WHAT IS EXPECTED: Working from the records below, repeat exactly the lines starting at the line that contains "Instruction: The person" and ending at the line that contains "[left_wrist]", inclusive.

MATERIAL SUPPLIED Block Start

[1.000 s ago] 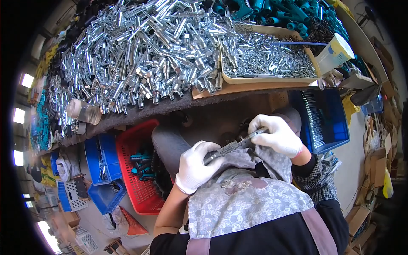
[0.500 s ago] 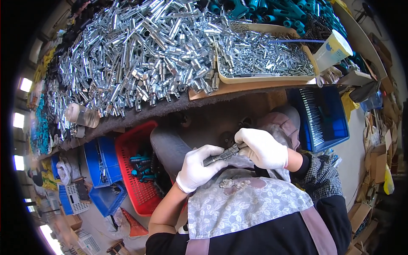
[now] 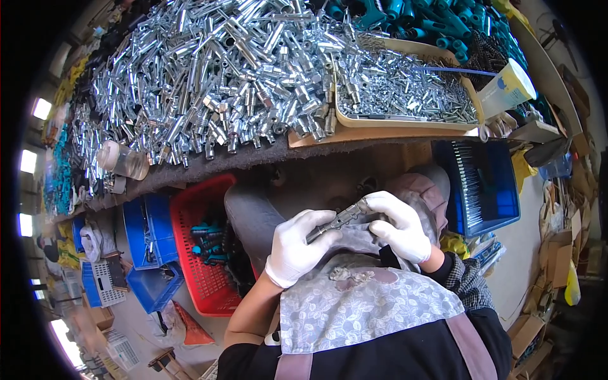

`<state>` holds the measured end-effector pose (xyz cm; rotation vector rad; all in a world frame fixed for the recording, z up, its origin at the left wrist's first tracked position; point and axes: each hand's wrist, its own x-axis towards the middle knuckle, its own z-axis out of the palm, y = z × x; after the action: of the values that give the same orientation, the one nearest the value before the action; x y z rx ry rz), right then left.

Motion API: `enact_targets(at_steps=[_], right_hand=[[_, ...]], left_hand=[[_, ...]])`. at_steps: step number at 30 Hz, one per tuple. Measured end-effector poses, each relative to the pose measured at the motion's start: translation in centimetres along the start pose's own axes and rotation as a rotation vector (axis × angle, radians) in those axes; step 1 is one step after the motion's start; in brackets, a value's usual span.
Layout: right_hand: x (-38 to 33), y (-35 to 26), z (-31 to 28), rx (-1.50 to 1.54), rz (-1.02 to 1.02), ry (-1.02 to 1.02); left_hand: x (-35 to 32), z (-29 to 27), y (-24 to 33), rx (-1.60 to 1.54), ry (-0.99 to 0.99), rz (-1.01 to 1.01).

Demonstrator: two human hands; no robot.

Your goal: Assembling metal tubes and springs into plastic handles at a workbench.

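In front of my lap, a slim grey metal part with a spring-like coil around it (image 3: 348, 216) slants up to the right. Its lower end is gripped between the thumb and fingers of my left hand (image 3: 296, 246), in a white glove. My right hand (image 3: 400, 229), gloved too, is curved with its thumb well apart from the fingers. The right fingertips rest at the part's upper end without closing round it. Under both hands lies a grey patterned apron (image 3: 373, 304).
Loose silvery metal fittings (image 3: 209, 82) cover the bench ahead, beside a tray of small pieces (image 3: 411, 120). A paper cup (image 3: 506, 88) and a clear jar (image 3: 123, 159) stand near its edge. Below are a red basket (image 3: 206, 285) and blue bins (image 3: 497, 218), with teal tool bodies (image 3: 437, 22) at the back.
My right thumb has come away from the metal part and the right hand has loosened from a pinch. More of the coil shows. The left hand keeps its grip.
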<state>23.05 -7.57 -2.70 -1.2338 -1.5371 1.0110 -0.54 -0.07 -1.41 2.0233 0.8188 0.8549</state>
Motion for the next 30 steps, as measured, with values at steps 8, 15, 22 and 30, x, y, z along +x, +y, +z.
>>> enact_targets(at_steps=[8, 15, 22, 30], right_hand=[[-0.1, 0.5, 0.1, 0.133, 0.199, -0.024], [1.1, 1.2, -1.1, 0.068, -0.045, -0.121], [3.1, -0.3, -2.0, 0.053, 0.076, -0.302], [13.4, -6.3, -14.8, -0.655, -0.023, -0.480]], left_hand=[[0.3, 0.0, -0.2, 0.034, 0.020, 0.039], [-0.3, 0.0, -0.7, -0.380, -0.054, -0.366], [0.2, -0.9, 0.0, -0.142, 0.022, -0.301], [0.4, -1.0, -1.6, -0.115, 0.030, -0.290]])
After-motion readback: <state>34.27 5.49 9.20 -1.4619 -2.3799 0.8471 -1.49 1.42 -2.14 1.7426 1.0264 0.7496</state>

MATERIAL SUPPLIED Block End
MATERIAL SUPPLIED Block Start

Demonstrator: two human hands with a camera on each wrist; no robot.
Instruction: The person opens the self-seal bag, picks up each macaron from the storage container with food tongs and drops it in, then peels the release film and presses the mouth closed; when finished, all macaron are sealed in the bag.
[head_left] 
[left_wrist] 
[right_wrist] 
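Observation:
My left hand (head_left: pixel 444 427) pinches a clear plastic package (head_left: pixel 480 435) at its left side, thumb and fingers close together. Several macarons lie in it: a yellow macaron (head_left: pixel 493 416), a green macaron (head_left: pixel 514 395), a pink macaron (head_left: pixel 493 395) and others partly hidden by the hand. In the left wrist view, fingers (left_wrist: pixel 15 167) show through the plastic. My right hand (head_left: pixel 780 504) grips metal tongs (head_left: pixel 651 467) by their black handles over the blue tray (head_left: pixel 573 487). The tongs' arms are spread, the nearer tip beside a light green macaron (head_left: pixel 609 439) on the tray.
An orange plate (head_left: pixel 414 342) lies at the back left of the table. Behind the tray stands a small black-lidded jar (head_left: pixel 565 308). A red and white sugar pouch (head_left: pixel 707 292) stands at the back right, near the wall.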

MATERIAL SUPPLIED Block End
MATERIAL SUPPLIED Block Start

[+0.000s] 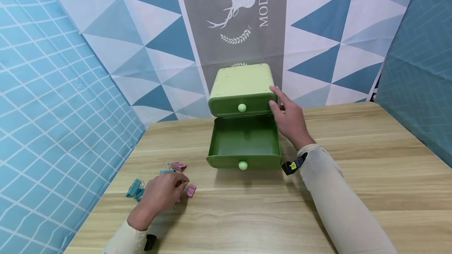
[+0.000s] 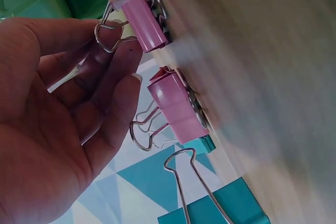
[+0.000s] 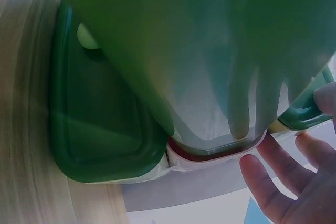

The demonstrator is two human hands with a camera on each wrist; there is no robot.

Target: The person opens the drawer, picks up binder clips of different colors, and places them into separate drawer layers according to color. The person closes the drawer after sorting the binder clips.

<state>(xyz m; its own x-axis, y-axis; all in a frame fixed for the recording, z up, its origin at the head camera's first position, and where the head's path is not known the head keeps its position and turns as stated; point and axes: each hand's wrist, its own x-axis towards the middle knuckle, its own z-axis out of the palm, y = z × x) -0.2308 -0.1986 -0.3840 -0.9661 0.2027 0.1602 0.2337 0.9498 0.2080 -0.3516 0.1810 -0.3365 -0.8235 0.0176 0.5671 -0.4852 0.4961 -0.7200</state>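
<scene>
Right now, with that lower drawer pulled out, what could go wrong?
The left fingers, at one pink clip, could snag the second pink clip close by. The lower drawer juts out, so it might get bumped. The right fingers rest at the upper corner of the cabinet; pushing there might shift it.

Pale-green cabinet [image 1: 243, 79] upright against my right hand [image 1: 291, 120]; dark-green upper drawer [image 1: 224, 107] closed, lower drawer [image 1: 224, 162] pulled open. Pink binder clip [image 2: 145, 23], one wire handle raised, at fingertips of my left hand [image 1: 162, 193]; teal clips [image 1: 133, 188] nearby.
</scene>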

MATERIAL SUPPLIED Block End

TASK RESULT:
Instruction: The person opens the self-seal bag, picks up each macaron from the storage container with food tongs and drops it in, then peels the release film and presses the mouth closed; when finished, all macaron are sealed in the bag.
[head_left] 
[left_wrist] 

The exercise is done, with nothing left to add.